## Problem to solve
Please output exactly the part of the records below that opens with the line containing "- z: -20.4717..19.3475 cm" and closes with the line containing "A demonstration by", both lines included, and nothing else.

━━━━━ Source records ━━━━━

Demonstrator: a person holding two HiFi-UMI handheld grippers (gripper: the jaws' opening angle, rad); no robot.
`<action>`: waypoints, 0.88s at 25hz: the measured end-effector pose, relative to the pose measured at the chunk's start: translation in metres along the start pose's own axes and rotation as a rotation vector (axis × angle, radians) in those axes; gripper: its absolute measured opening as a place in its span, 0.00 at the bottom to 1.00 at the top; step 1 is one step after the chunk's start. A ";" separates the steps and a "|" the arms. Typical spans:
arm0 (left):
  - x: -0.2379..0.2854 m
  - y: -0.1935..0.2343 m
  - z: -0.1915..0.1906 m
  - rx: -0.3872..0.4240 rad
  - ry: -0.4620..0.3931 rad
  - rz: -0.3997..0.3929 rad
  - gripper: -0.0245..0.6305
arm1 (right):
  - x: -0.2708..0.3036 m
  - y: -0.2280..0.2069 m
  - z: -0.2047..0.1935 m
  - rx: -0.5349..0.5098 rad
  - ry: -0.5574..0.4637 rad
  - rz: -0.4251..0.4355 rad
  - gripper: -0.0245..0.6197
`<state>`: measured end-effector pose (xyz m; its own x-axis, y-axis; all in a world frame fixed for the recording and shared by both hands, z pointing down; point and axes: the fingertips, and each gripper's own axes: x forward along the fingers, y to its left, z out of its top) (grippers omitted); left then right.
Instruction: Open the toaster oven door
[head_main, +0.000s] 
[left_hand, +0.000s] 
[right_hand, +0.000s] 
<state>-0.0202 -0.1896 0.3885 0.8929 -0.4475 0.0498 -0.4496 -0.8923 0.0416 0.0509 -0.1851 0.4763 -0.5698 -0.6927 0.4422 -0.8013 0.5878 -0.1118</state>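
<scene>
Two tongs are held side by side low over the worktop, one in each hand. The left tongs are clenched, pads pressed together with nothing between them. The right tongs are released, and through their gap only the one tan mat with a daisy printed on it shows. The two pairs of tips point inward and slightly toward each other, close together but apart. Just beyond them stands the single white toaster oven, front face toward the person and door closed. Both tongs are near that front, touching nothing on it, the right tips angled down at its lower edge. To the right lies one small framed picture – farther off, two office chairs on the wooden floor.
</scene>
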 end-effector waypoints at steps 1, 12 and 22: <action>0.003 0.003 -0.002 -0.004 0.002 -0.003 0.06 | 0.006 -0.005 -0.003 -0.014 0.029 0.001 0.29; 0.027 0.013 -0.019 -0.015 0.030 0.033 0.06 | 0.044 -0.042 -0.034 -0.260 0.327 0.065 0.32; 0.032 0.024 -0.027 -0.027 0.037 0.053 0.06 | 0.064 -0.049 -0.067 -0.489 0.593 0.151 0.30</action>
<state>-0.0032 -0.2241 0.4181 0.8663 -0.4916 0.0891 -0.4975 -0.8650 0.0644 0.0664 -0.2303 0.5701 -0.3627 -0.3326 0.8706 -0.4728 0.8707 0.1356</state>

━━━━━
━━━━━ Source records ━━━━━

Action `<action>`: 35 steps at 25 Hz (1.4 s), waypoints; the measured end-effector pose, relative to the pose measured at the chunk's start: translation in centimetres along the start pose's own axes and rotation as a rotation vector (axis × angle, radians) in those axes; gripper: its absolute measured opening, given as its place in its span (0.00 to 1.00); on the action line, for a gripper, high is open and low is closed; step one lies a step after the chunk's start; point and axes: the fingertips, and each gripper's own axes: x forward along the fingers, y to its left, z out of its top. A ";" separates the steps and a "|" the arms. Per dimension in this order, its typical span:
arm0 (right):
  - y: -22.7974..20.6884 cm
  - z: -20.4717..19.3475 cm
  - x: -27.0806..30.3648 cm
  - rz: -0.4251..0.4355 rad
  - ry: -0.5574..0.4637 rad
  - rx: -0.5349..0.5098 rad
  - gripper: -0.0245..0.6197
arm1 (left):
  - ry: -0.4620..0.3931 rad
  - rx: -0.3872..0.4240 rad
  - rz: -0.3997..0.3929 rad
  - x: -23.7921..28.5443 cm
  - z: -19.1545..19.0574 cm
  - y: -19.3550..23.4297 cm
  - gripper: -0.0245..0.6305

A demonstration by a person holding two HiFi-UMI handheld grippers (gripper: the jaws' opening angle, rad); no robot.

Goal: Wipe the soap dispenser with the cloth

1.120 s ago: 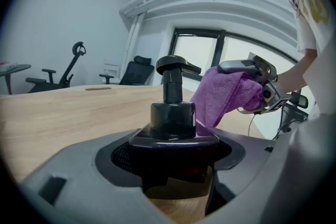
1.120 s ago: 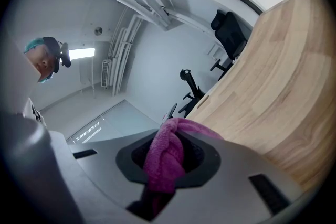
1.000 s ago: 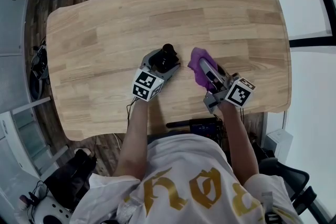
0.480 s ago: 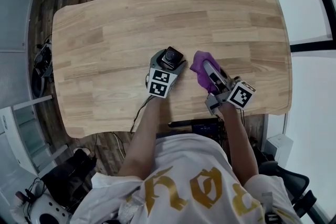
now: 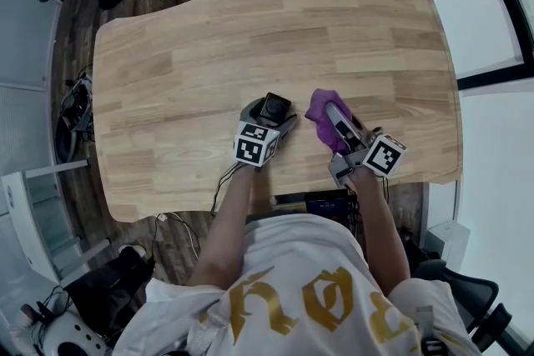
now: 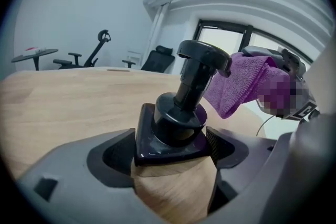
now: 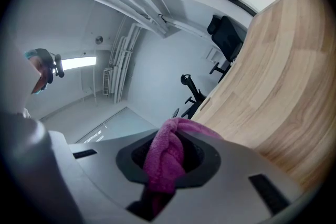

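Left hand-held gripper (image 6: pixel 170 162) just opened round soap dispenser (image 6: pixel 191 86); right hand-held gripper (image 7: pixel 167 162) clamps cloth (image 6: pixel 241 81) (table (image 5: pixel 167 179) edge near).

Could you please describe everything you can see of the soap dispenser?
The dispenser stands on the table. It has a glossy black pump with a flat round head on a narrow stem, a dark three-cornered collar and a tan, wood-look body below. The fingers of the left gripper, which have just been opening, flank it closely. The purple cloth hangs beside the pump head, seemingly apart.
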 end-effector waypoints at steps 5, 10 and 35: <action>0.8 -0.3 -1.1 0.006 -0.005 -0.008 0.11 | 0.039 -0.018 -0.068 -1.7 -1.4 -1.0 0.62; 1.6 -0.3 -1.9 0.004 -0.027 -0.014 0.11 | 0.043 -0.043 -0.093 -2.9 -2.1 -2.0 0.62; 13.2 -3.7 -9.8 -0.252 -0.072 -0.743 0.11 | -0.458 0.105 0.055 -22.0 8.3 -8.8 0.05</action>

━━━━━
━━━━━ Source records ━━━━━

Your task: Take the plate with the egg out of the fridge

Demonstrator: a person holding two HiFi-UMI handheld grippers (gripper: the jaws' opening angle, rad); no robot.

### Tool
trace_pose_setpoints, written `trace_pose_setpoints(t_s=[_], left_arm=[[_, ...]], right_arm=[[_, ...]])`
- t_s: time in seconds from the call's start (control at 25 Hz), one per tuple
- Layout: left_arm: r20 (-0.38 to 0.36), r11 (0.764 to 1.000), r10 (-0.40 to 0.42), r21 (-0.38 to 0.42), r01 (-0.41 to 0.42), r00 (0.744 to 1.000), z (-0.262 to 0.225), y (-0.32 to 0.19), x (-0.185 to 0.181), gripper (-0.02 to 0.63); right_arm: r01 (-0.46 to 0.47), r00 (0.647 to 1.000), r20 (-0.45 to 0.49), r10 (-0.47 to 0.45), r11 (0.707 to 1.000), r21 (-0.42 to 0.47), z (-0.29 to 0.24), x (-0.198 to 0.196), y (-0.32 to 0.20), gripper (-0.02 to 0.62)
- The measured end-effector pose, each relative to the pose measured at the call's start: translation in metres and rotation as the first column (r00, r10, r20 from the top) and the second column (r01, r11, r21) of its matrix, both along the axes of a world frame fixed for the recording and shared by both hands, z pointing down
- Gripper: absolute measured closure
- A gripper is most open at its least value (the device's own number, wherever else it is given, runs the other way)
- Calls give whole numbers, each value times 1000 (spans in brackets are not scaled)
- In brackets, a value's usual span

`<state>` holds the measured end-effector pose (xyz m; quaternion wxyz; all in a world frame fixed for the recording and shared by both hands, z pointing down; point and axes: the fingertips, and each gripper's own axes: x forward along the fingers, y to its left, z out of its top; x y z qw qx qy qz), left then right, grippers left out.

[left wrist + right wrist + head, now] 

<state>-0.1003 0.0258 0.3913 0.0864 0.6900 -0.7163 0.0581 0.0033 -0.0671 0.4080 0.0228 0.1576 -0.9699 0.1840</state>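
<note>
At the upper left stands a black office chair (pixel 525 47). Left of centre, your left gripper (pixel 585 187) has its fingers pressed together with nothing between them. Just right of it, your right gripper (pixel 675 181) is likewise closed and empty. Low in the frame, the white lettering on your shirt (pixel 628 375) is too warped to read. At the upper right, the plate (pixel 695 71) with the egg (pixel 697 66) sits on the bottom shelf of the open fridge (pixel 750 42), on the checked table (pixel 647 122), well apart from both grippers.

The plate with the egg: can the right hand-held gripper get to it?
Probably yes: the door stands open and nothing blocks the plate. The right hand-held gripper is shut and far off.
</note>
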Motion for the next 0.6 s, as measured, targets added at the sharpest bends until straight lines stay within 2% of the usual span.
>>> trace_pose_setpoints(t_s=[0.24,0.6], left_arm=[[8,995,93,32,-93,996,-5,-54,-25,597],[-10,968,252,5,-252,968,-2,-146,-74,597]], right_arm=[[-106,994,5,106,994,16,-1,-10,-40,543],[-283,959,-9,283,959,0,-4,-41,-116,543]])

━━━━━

## Result below
  - z: -20.4717..19.3475 cm
  - x: -27.0806..30.3648 cm
  - rz: -0.4251..0.4355 rad
  - ry: -0.5574..0.4637 rad
  - rx: -0.5349..0.5098 rad
  - gripper: -0.0245..0.6197
arm1 (left):
  - ry: -0.4620..0.3931 rad
  - rx: -0.3872..0.4240 rad
  - rz: -0.3997..0.3929 rad
  - x: -23.7921..28.5443 cm
  - z: -19.1545..19.0574 cm
  - y: -19.3550..23.4297 cm
  - gripper: -0.0245..0.6305

A demonstration by a person holding two HiFi-UMI handheld grippers (gripper: the jaws' opening angle, rad); no robot.

This exercise requires nothing further.